Please be advised that the undersigned having been delegated by the group of Palfridge employees who were denied the school fees loans offered by the company, allegedly because of their membership to SPRAWU.
The Works Council Committee who was listing workers entitled to receive these loans exempted us, and stated that we have to resign from the union first. We are of view that this is not in the spirit of what the CEO assured us in the meeting of the 15th January 2007 that there will be no victimization of any sort with regards to our choices made on that day concerning our representatives.
We are therefore requesting your good office to verify the source for the discrimination and forthwith address it in writing. Be reminded that if indeed such was an instruction from management it constitutes to serious prohibited employer practice.
We are again requesting that we be given the loans as it been the case all these years, and specifically because some of our colleagues (sic) has been granted.”
 If indeed there was information leaked that some employees have not been considered for school fees loans because of their association with the union, it is not clear how that information could be detrimental to the Respondent taking into account that an employee has the right to join a trade union of his or her choice. Union activities are lawful in Swaziland both in terms of the Industrial Relations Act of 2000 as amendedand the Constitution of Swaziland, which is the supreme law of the land.

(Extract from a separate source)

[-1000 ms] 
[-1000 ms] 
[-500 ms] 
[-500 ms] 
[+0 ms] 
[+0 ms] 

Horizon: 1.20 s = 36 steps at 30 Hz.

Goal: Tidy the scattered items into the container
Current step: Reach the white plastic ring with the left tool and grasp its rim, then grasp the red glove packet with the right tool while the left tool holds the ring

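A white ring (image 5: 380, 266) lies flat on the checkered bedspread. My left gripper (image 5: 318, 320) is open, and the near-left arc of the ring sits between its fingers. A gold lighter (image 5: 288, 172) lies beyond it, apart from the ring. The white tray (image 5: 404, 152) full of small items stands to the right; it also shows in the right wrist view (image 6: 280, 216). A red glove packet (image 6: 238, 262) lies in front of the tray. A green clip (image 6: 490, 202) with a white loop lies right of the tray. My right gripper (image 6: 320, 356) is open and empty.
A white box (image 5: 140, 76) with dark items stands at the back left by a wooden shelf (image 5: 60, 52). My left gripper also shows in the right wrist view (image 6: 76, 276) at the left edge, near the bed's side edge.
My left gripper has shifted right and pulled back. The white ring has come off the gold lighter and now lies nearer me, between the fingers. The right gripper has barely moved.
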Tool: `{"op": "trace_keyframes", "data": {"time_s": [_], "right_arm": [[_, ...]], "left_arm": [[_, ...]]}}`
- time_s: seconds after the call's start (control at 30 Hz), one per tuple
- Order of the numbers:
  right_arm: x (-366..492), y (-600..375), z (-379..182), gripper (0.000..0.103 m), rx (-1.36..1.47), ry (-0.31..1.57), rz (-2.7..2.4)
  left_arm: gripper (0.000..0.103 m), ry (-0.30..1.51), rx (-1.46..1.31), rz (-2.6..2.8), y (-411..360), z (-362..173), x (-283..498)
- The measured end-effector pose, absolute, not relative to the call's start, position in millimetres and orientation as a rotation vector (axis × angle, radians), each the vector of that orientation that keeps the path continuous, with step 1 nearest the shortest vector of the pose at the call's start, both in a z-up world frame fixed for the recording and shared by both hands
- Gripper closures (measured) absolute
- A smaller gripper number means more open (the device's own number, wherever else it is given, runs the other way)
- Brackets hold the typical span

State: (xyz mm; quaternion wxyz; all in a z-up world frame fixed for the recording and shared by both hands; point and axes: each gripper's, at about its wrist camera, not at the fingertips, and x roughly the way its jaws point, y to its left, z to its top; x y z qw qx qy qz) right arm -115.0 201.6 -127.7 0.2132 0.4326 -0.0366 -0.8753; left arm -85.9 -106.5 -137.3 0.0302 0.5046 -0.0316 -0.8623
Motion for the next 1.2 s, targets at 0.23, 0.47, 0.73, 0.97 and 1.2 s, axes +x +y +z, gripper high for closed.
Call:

 No evidence was led before the court to show how information about school fees loans could be detrimental to the Respondent, a refrigerator manufacturing plant.
 The evidence further revealed that the practice of the Respondent of granting loans to pay school fees to its employees had been going on for a number of years. It was not clear then how it suddenly became a secret or a confidential matter in 2007.
 RW2 told the court that Sonnyboy Matsenjwa confessed to him that the Applicant was present when the letters were written. This was clearly inadmissible evidence against the Applicant. Sonnyboy Matsenjwa did not testify before the court or during the Applicant’s disciplinary hearing.
 RW1 told the court that the charge of industrial espionage that the Applicant was facing meant that the Applicant divulged business secrets to competitors. The Respondent is involved in the business of manufacturing refrigerators. There was no evidence before the court that the Applicant divulged any information relating to the manufacturing of refrigerators to any competitor of the Respondent.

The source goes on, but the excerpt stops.